A freelance journalist was kidnapped and held in Somalia for nearly three years with a $20 million ransom by Somali-born U.S. citizen, Abdi Y. Hassan. Federal investigators say Hassan is part of an operation of Somali pirates.
Hassan, age 51, was born in the Somali capital of Mogadishu and arrested last Friday in Minneapolis accused of holding three people hostage on the coast of Somalia. Hassan was charged in federal court in New York with six felony counts that range from kidnapping to hostage-taking and illegal use of firearms, according to the Star Tribune.
The journalist held captive was not named on any court documents.
“According to the criminal complaint, Hassan and other heavily armed captors abducted the journalist on Jan. 21, 2012, from a vehicle in the northern Somali city of Galkayo. One or more of the men hit their victim in the head and body with guns.
During the course of the journalist’s captivity, a dozen men armed with AK-47 rifles and belt-fed machine guns guarded him as he was moved to various locations. Two other foreign hostages, both non-Somali, were abducted from a fishing vessel off the Somali coast by the same men and then released in November 2012.
Hassan, who appeared to the journalist to be a leader among the other armed guards, directed his hostage to make a phone call and encourage family to sell a residence to pay for his release. This was one of several such calls made to family, and some of them were recorded by the FBI, which also secured videos of the hostage speaking on camera.
Threats by the hostage-takers if the $20 million was not received included withholding food and water from the journalist. The gunmen also demanded a letter signed by a high-ranking U.S. official pledging that the kidnappers would not be held responsible for the abduction.
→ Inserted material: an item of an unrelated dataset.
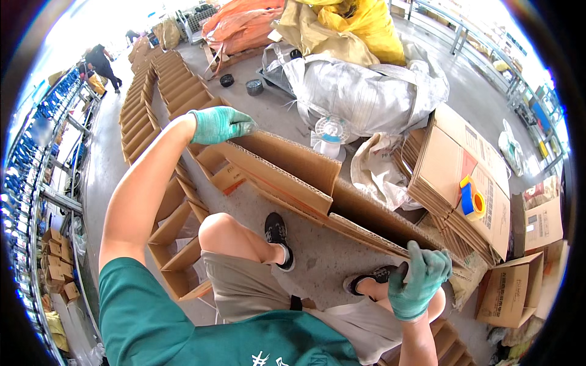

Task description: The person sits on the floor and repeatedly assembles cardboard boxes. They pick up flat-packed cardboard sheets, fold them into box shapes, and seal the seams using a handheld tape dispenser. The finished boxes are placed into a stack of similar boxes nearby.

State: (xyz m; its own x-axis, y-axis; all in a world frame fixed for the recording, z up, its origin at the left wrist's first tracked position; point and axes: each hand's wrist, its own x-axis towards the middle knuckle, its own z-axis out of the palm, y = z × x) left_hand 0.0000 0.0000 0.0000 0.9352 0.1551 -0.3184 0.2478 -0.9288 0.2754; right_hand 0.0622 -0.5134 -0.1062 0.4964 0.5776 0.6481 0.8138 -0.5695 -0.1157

At one point, the family member was told that the situation had “gotten very serious” and that another hostage had been tortured in front of the journalist.
A three-day deadline was set for payment of the ransom; otherwise, the journalist told the family member, the captors would sell the journalist to al-Shabab, a jihadist fundamentalist group that in 2012 pledged allegiance to the militant Islamist organization al-Qaida.
One video showed the journalist with a prayer shawl over his head and surrounded by masked and armed kidnappers. The hostage was heard saying that his captors wanted the United States and another country to pay the ransom.”
CBS 4 Minnesota was in the courtroom and reported that Hassan claimed to have worked for the Minister of the Interior and Security for Galdmudug State in Somalia. CBS 4 reported that Hassan claims to have been in Somalia helping to arrange the release of an American hostage, and was not involved in any way with the kidnappings.
Hassan moved to Minnesota in 1998. It’s unclear why Hassan was currently residing in Minneapolis, but the nation’s largest Somali community just so happens to be in Minnesota.
Hassan does have a criminal record in Minnesota, but most charges were for misdemeanor traffic violations between 2005 and 2010, where during that time he was listed as having addresses in both Eden Prairie and Minneapolis, the Star Tribune reported.
A Minnesota judge decided to continue to keep Hassan detained there until the hearing, where he will then be escorted to New York to stand trial.